Creo recordar que el día que murió Franco fue miércoles, 20 de noviembre de 1975, miércoles, creo que era ese día de la semana, hacía un día muy frío y extremadamente lluvioso, yo tenía 15 años, estudiaba el bachillerato, en el colegio nos dieron tres días libres por el luto, en la televisión de casa por la mañana pude ver en blanco y negro el mensaje de Arias Navarro, que al final lloraba de emoción, yo tenía que comprar un libro y decidí irme a la calle Arenal donde estaban mis tres librerías favoritas, hoy desaparecidas las tres, la diminuta librería de Carmina Abril que era también sala de arte, en cuya trastienda había siempre tertulia de intelectuales en torno a la mesa camilla y donde se conseguían los libros prohibidos de poetas españoles editados por la editorial Losada de Buenos Aires, y donde Carmina Abril me atendía maravillada de que un jovencito de 15 años fuera pidiéndole esos libros, la segunda librería era la galdosiana editorial Hernando, cerca de Ópera, y digo galdosiana no sólo por sus anaqueles y decoración decimonónica, decadente, sino porque era la editorial de la obra de Galdós, entre otros insignes autores, corrían aún esos tiempos en que las librerías eran también editoriales, antes de la globalización, y la tercera librería, favorita también, de la calle Mayor como las otras dos, era la Editorial Pueyo, casi llegando a Sol.

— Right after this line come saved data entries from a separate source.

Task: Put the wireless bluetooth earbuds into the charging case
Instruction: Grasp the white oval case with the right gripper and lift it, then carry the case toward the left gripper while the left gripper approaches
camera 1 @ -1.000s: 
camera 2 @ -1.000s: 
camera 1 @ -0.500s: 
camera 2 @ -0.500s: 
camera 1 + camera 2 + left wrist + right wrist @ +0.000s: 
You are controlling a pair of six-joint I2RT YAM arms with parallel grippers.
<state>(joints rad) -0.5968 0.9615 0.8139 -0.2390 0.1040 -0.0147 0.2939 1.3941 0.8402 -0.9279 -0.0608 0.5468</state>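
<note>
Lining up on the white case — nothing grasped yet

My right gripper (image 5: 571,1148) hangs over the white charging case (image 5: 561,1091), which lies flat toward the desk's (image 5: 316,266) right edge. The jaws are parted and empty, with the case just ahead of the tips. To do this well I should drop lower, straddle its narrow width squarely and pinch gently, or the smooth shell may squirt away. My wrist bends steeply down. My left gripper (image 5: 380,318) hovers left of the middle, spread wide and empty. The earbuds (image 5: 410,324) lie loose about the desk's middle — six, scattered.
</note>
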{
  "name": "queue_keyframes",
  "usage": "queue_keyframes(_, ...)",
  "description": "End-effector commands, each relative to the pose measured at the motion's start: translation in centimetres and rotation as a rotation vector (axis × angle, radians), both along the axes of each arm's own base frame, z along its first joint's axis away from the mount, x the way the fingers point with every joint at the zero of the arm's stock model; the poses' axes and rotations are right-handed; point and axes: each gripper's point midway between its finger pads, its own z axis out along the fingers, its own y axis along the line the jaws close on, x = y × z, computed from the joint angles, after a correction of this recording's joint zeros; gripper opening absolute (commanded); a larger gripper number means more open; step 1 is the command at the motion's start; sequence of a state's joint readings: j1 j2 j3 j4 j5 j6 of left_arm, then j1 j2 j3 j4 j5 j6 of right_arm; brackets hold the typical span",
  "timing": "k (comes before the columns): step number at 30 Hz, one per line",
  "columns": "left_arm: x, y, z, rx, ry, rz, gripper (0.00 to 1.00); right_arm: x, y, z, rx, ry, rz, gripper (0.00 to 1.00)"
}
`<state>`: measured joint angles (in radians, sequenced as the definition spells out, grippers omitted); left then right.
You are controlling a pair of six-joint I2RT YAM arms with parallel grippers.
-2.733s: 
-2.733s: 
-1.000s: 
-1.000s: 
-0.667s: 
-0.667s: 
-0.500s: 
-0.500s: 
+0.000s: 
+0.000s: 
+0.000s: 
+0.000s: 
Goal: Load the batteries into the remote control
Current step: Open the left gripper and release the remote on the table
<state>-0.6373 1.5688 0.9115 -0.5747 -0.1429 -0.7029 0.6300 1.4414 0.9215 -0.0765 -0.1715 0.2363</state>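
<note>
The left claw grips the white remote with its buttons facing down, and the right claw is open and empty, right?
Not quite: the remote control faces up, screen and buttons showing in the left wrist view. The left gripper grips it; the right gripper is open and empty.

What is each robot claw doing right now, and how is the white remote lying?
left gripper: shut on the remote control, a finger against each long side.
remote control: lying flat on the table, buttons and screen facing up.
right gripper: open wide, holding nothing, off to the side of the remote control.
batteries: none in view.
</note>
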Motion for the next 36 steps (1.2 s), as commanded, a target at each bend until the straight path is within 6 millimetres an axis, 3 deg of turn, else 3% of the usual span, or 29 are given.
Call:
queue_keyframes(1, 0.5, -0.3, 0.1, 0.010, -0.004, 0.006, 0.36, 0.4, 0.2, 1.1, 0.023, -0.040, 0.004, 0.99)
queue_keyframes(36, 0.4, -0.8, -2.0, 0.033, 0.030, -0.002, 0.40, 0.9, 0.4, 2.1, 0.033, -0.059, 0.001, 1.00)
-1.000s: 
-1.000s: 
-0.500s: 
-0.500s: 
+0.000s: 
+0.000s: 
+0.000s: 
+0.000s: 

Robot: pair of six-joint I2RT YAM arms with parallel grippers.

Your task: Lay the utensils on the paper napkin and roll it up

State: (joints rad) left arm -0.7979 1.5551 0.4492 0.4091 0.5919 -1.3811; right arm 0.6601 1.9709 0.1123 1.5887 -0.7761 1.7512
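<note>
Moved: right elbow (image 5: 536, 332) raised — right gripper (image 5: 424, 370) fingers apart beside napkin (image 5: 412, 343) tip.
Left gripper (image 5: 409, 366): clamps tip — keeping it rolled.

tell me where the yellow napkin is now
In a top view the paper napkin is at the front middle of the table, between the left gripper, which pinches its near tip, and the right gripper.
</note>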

Diluviaba y hacía un frío espantoso esa mañana de noviembre, yo me fui a comprar el libro, Cien años de soledad, con ese título tan rotundo y absoluto no se puede dejar de leer un libro, sobre todo si se tienen 15 años, mi madre me regañó al salir porque hacía muy mal día para irme a comprar un libro, iba a coger algo, y total podía ir cualquier otro día, pero yo no podía esperar, aquel libro me estaba esperando, me llamaba.
Lo compré, me lo llevé a casa como si fuera un ave rapaz que atrapa una presa y se va a su refugio a devorarla tranquilamente, me encerré en mi cuarto, y me lo leí de una zampada esa misma tarde, no podía parar, era una sensación cercana al éxtasis, como si inhalara algún potente narcótico.
El arte, el verdadero arte, el poder radical del pensamiento, la creatividad, las ideas, el poder transformador de la inteligencia, la sensibilidad.
Siempre el arte.
Es una experiencia única poder leer este libro por primera vez.
Conservo como una de las más preciadas joyas de mi biblioteca de juventud aquella edición de Plaza & Janés.
El placer de la lectura, el mayor placer que un hombre pueda sentir, verse reflejado en el pensamiento de otro hombre, como en un juego de espejos fascinante y enriquecedor.
Aquel libro, muy caro para mí, lo compré con los ahorros de la pequeña asignación que me daban en casa para gastos, qué tiernos recuerdos de juventud.
Para ser justos diré que me daban dos asignaciones, una mi padre y otra mi abuela, la más cuantiosa era la de mi abuela, todo hay que decirlo, y luego mi madre de vez en cuando, llorándola, me daba algo para algún gasto extra.
Imaginaros que yo era tan ahorrador que cuando empecé a trabajar a los 25 años tenía 300.000 pesetas ahorradas en la libreta de la Caja de Ahorros, todo un dinero para la época.
Me he ido por las ramas otra vez, bueno, lo dicho, si alguien aún no ha leído Cien años de soledad que no deje de hacerlo, es como la Biblia o el Quijote, imprescindible.
el paseante
¡Cuántas tardes sentada leyendo cuentos en el suelo de la librería Abril! No en vano Carmina era mi madrina.